First and even second-generation immigrants, however, may be cautious about using such an approach or even registering to vote, after a green card is obtained.
Port Commissioner Sam Cho, who is also president of the Washington Chapter of the Korean American Coalition (KAC), said that some immigrants come from countries with authoritarian backgrounds, which may dissuade them from getting involved in the civic process.
“The trauma of fleeing from political or religious persecution is passed down,” he said.
Still, he said, immigrants can join advocacy groups or register for unique programs such as the Democracy Voucher Program.
Even without a vote, support a candidate
The Democracy Voucher Program makes it possible for both registered voters and permanent residents who are not yet citizens to support candidates by donating funds to the candidates of their choice. The city automatically mails these vouchers—there are four of them, each worth $25—to every registered voter.
Green card holders can apply for them through a simple form online and designate what language they want to receive them in.
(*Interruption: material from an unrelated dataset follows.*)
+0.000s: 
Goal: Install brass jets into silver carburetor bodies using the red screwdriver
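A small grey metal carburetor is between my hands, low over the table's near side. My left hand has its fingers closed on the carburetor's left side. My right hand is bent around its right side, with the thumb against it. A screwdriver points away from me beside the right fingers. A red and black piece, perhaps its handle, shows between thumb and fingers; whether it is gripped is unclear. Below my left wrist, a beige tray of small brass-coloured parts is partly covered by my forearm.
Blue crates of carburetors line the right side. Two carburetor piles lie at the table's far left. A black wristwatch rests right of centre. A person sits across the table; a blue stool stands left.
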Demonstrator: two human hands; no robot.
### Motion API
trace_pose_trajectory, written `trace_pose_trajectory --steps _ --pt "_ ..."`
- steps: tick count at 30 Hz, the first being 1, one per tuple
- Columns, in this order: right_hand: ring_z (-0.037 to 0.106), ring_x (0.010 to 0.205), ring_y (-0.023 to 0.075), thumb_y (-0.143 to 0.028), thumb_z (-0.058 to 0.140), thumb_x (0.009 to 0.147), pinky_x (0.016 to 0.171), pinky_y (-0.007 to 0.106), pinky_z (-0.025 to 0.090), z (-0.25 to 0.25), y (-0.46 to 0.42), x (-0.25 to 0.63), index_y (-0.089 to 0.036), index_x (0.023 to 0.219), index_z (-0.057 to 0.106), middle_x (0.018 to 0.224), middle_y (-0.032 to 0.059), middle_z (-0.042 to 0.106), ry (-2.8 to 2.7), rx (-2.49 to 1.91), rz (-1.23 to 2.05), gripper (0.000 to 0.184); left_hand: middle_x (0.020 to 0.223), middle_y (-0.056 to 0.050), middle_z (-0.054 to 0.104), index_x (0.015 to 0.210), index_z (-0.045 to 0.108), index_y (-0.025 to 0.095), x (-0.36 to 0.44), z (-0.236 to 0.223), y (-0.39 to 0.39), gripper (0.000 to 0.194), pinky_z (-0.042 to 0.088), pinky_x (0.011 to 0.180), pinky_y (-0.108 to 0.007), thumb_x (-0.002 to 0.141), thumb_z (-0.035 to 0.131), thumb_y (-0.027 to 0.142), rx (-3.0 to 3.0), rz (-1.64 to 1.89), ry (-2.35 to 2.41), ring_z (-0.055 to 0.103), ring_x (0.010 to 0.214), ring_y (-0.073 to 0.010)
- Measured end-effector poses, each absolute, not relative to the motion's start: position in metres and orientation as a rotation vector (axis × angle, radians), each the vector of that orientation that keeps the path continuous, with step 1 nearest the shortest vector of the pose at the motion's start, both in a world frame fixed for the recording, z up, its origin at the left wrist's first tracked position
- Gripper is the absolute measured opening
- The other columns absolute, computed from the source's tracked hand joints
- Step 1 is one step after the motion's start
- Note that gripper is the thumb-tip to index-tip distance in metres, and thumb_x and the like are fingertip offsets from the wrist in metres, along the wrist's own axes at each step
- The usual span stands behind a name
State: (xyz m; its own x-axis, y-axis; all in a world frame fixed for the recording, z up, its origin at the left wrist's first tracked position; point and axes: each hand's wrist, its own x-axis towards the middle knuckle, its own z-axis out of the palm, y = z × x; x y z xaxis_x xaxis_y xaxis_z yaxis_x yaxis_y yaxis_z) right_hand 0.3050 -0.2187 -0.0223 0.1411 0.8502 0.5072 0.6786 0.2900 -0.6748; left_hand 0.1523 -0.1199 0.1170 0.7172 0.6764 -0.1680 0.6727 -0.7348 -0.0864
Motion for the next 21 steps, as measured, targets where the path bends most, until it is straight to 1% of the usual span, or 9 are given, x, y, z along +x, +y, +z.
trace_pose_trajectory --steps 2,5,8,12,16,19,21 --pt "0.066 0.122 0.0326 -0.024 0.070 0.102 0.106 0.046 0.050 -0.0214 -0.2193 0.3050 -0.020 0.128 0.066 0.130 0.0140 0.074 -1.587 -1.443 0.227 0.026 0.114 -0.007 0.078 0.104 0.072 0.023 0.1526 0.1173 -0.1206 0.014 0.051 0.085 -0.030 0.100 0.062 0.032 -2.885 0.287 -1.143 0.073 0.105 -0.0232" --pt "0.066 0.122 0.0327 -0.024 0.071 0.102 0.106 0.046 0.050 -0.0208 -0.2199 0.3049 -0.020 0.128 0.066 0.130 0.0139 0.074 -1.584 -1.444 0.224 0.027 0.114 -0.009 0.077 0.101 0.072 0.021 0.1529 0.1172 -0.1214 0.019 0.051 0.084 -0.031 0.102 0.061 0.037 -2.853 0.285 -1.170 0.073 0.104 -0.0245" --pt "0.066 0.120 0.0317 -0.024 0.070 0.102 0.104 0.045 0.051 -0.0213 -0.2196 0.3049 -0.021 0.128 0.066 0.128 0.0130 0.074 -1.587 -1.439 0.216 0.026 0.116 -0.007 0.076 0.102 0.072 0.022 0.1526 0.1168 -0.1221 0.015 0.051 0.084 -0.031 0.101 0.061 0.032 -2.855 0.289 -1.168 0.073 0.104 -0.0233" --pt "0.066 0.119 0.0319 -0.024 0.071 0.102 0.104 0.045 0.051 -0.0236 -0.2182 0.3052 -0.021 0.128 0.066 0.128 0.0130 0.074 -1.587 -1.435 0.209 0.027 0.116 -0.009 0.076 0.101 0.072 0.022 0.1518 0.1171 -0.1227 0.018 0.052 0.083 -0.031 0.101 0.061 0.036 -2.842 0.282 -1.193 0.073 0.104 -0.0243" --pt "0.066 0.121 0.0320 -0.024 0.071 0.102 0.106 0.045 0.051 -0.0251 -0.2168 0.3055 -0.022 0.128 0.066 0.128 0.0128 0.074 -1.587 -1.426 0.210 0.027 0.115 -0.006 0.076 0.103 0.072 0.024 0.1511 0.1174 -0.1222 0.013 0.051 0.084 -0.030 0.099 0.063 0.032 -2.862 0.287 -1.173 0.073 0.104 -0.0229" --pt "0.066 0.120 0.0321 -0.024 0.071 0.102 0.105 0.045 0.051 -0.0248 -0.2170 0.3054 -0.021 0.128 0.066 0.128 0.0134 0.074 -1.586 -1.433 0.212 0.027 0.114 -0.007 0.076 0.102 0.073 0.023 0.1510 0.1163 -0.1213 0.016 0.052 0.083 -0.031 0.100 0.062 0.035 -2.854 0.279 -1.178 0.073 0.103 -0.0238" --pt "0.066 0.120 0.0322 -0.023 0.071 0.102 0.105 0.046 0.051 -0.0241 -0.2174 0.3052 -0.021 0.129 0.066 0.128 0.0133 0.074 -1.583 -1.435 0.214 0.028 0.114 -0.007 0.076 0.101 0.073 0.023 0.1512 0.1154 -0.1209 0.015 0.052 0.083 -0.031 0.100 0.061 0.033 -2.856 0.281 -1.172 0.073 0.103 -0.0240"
When it comes time to vote, immigrants can select from all the candidates that have chosen to accept these vouchers (most do) and send them to any one of them. That candidate will then receive that amount of money from the city’s coffers.
The program, which was approved by voters in 2015, is a way to address both campaign finance reform and to involve all residents in the political process, said Renee LeBeau, manager of the program.
Just show up for services
Just being associated with the many service providers that assist immigrants in King County is another way for immigrants to learn about the political process and how to get their voices heard. ACRS distributes materials about democracy vouchers and other programs in food bags in the languages of their clients. At the same time, the organization models civic engagement for its clients by making public comments in the legislature and advocating for its clients.
“We take a more holistic approach, we understand civic engagement as meaning that people understand they have access to avenues that will impact and change their lives, such as all the tools that are out there and options for making public comments,” said Tripathy.
Such issues might include if the bus line doesn’t go where needed or library closures. “But this education has to be melded into other programs we provide for it to be the most effective,” she said.
Overcoming language issues
Language can be one of the major barriers for immigrants to get involved in the political process. Even for longtime residents, who are citizens and have the right to vote, it is not always self-evident how to ask for election, or other, materials in a language other than English. Voters must be able to identify democracy vouchers mailed to them in envelopes that do have markings in multiple languages but are primarily in English. If they only open the envelopes, there is an insert inside in multiple languages that allows them to ask for vouchers to be resent to them in their native language.
For immigrants, language issues may be even worse. Advocacy groups hold election and other civic education programs on radio shows or YouTube channels in native languages. For instance, KAC holds a candidate forum on Korean radio shortly before the election (information can be found on the KAC home page).
“It is important to follow the issues and the candidates even if you are not voting,” said Abellera.
Beyond the daily struggles
Many immigrants are struggling just with basic needs, food, housing, and language. But Tripathy said ACRS has come to realize that you cannot separate those essential needs from the broader political environment. “The politics of the city fully impacts how we can support our marginalized communities,” she said. “We all have to get involved.”
To register for democracy vouchers, visit seattle.gov/democracyvoucher/i-am-a-seattle-resident/apply-now.